* **What the task asks**: Please repeat the listing below exactly, but do not include its pictures.

--- START ---

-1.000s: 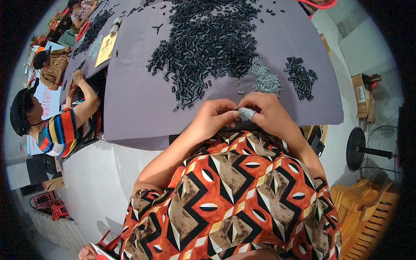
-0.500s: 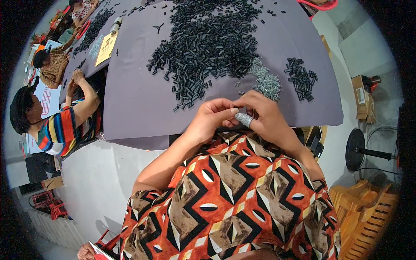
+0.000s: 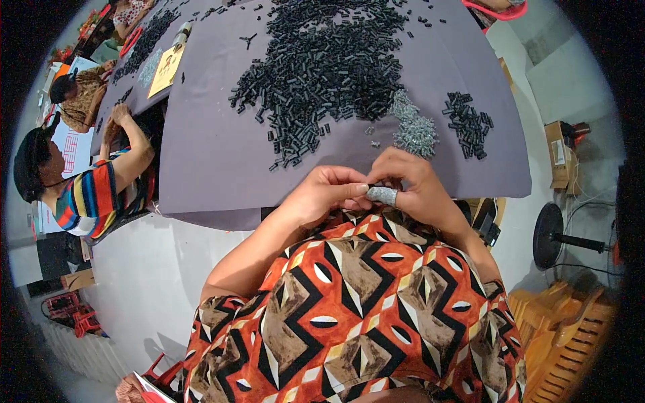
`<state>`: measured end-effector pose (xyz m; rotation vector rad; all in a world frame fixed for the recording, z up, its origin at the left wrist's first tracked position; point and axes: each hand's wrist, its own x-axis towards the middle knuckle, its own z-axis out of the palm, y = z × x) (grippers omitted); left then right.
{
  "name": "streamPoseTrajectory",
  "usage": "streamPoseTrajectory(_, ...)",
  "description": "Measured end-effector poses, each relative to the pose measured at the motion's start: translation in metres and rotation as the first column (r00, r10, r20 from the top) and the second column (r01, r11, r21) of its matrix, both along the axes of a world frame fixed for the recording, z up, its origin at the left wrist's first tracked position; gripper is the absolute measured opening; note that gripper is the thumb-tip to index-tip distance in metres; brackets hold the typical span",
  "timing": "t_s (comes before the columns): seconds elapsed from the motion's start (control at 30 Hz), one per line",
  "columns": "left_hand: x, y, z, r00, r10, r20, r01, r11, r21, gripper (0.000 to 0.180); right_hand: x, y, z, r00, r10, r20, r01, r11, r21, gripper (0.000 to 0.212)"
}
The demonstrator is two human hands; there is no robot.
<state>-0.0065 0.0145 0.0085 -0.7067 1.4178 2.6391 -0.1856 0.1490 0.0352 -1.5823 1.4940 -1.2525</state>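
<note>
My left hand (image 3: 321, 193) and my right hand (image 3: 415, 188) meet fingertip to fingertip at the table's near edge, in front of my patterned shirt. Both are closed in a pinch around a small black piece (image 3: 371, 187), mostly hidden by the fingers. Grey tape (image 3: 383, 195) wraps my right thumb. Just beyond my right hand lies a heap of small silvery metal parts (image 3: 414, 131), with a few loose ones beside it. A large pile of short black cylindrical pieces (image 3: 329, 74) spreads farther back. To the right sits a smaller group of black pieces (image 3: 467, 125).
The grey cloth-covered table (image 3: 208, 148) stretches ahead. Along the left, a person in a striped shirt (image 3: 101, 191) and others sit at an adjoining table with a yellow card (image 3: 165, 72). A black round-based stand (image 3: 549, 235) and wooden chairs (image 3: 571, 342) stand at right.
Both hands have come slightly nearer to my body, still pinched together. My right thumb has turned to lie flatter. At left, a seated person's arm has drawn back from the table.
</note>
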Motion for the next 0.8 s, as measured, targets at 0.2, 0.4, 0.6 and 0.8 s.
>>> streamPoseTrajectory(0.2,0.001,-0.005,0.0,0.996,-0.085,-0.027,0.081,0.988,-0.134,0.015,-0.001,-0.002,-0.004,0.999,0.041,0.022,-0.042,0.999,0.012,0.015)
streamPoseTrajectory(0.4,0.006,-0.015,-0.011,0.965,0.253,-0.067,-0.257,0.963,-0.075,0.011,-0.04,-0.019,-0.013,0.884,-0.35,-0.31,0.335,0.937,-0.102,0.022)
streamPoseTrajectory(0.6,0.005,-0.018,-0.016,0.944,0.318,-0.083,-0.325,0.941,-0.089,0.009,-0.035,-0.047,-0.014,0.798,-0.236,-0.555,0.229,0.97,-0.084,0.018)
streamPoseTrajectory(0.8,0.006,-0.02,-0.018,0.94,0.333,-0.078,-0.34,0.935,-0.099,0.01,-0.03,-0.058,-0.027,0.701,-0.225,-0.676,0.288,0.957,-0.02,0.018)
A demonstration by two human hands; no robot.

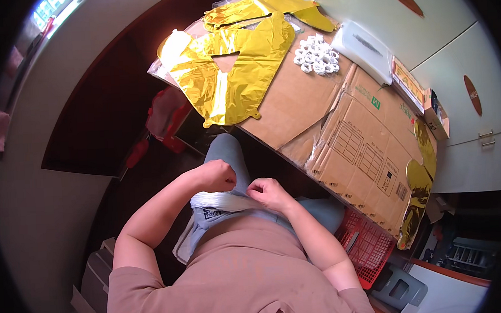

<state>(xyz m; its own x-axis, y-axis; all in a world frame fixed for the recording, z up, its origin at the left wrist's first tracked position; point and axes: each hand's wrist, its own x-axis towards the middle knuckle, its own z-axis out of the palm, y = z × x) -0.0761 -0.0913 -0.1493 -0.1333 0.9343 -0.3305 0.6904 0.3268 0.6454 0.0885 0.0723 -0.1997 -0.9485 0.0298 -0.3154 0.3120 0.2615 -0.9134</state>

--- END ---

* **Response**:
-1.000s: 
-0.500s: 
+0.000s: 
`<state>`: measured end-effector pose (xyz m; rotation vector rad; all in a world frame fixed for the recording, z up, its origin at the left wrist's first tracked position; point and axes: each hand's wrist, its own x-axis towards the middle knuckle, its own z-axis out of the palm, y = z × x) (grippers omitted); left then right.
{
  "name": "streamPoseTrajectory",
  "usage": "streamPoseTrajectory(_, ...)",
  "description": "Measured end-effector poses, each relative to the pose measured at the motion's start: translation in metres and rotation as the first column (r00, r10, r20 from the top) and the second column (r01, r11, r21) of its matrix, both along the axes of a world frame fixed for the recording, z up, its origin at the left wrist's first tracked position; gripper is the absolute measured opening; note that gripper is the thumb-tip to index-tip distance in metres; brackets hold the typical span",
  "timing": "t_s (comes before the columns): seconds elapsed from the motion's start (control at 30 Hz), one per line",
  "columns": "left_hand: x, y, z, r00, r10, r20, r01, r11, r21, gripper (0.000 to 0.180); right_hand: x, y, z, r00, r10, r20, r01, r11, r21, gripper (0.000 to 0.212)"
}
The demonstrator is two human hands; there is no robot.
<state>-0.0065 0.0145 0.0085 -0.7067 1.4178 2.6391 -0.1856 0.1490 0.0352 -1.5823 1.4940 -1.2525</state>
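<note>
My left hand (image 3: 321, 193) and my right hand (image 3: 415, 188) meet fingertip to fingertip at the table's near edge, in front of my patterned shirt. Both are closed in a pinch around a small black piece (image 3: 371, 187), mostly hidden by the fingers. Grey tape (image 3: 383, 195) wraps my right thumb. Just beyond my right hand lies a heap of small silvery metal parts (image 3: 414, 131), with a few loose ones beside it. A large pile of short black cylindrical pieces (image 3: 329, 74) spreads farther back. To the right sits a smaller group of black pieces (image 3: 467, 125).
The grey cloth-covered table (image 3: 208, 148) stretches ahead. Along the left, a person in a striped shirt (image 3: 101, 191) and others sit at an adjoining table with a yellow card (image 3: 165, 72). A black round-based stand (image 3: 549, 235) and wooden chairs (image 3: 571, 342) stand at right.
Both hands have come slightly nearer to my body, still pinched together. My right thumb has turned to lie flatter. At left, a seated person's arm has drawn back from the table.
</note>
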Motion for the next 0.8 s, as measured, targets at 0.2, 0.4, 0.6 and 0.8 s.
>>> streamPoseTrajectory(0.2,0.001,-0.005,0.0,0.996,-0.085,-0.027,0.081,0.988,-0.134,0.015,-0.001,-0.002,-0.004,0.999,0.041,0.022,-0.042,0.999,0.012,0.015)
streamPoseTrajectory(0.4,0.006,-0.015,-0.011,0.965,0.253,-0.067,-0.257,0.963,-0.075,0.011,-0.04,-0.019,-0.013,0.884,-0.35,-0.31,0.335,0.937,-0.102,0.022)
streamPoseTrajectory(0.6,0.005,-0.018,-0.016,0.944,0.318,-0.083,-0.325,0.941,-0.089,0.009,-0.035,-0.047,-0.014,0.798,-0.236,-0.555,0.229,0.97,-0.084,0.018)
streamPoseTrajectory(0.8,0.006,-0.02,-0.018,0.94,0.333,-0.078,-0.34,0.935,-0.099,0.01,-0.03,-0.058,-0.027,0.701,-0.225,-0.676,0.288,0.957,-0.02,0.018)
A demonstration by two human hands; no robot.


<state>(xyz m; its own x-axis, y-axis; all in a world frame fixed for the recording, z up, its origin at the left wrist's first tracked position; point and axes: each hand's wrist, its own x-axis towards the middle knuckle, its own z-axis out of the palm, y = z × x) -0.0761 -0.0913 -0.1493 -0.1333 0.9343 -0.3305 0.6904 0.3268 0.6454 0.0885 0.0723 -0.1997 -0.9485 0.0298 -0.3154 0.3120 0.2615 -0.9134</state>

No more work is needed on this answer.